What is being asked ▸ Please transcribe the data below in full, word for word, without the images.

Provided material ▸

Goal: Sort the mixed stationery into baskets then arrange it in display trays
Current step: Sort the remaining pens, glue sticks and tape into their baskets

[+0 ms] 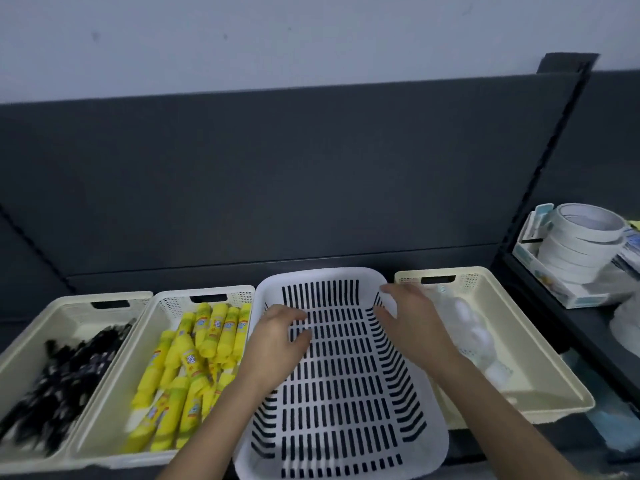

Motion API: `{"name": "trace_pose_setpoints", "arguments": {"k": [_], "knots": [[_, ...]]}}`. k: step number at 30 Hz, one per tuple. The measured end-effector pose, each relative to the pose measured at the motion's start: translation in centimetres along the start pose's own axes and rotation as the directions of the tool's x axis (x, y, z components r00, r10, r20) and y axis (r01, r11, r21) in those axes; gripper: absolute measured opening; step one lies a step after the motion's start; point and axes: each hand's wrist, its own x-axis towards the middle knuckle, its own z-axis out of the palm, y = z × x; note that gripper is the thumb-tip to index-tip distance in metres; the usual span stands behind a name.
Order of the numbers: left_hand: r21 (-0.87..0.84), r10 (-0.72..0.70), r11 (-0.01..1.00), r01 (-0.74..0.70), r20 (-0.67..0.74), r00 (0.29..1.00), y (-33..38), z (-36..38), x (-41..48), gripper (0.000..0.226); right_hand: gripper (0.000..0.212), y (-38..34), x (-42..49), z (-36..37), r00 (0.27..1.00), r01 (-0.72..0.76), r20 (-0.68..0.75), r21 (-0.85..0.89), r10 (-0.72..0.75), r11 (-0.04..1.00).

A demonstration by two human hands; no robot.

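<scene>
White slotted basket (343, 375) at lower centre, long axis running bottom to top; left hand (277, 341) and right hand (412, 323) loosely spread over its side rims, grasp uncertain.

Brightness: dim, cool and even, with a bluish cast on the pale wall (277, 36).
Shadows: soft and faint; no hard edges under the white basket (346, 375).
Glare: none, though the tape rolls (581, 233) look slightly washed out.
Blur: motion smear on the right hand (412, 317), the black items (65, 372) and the yellow tubes (194, 358); their labels are unreadable.
Distortion: wide-angle bowing of the dark back panel (277, 174) and shelf edges.
Focus: the right cream tray's (540, 386) pale contents are possibly too blurred to identify.
</scene>
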Motion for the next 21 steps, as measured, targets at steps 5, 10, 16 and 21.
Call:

Task solution ▸
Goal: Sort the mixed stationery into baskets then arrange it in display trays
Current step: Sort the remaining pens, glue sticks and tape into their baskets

[+0 ms] 

Motion API: `{"name": "trace_pose_setpoints", "arguments": {"k": [_], "knots": [[_, ...]]}}`. k: step number at 30 Hz, one per tuple. The measured end-effector pose, each relative to the pose measured at the motion's start: translation in centimetres along the start pose's own axes and rotation as the directions of the tool's x axis (x, y, z components r00, r10, r20) and y axis (r01, r11, r21) in those axes; gripper: absolute measured opening; step one lies a step after the motion's start; point and axes: each hand's wrist, its own x-axis towards the middle knuckle, its own z-axis out of the palm, y = z × x; note that gripper is the thumb-tip to index-tip distance in metres; the usual span stands behind a name.
Order of the numbers: left_hand: r21 (-0.87..0.84), r10 (-0.72..0.70), r11 (-0.01..1.00), r01 (-0.74..0.70), r20 (-0.67..0.74), r00 (0.29..1.00), y (-33..38), z (-36..38), x (-41..48), gripper (0.000..0.226); right_hand: gripper (0.000..0.212), y (-38..34), x (-42..49), z (-36..37), r00 (0.27..1.00), r01 (-0.72..0.76), r20 (-0.68..0.75), r21 (-0.85..0.89), r10 (-0.72..0.75), r11 (-0.04..1.00).

A demonstration by two human hands; no robot.

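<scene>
White slotted basket (343, 375) at lower centre, long axis running bottom to top; left hand (277, 341) and right hand (412, 323) loosely spread over its side rims, grasp uncertain.

Brightness: dim, cool and even, with a bluish cast on the pale wall (277, 36).
Shadows: soft and faint; no hard edges under the white basket (346, 375).
Glare: none, though the tape rolls (581, 233) look slightly washed out.
Blur: motion smear on the right hand (412, 317), the black items (65, 372) and the yellow tubes (194, 358); their labels are unreadable.
Distortion: wide-angle bowing of the dark back panel (277, 174) and shelf edges.
Focus: the right cream tray's (540, 386) pale contents are possibly too blurred to identify.
</scene>
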Motion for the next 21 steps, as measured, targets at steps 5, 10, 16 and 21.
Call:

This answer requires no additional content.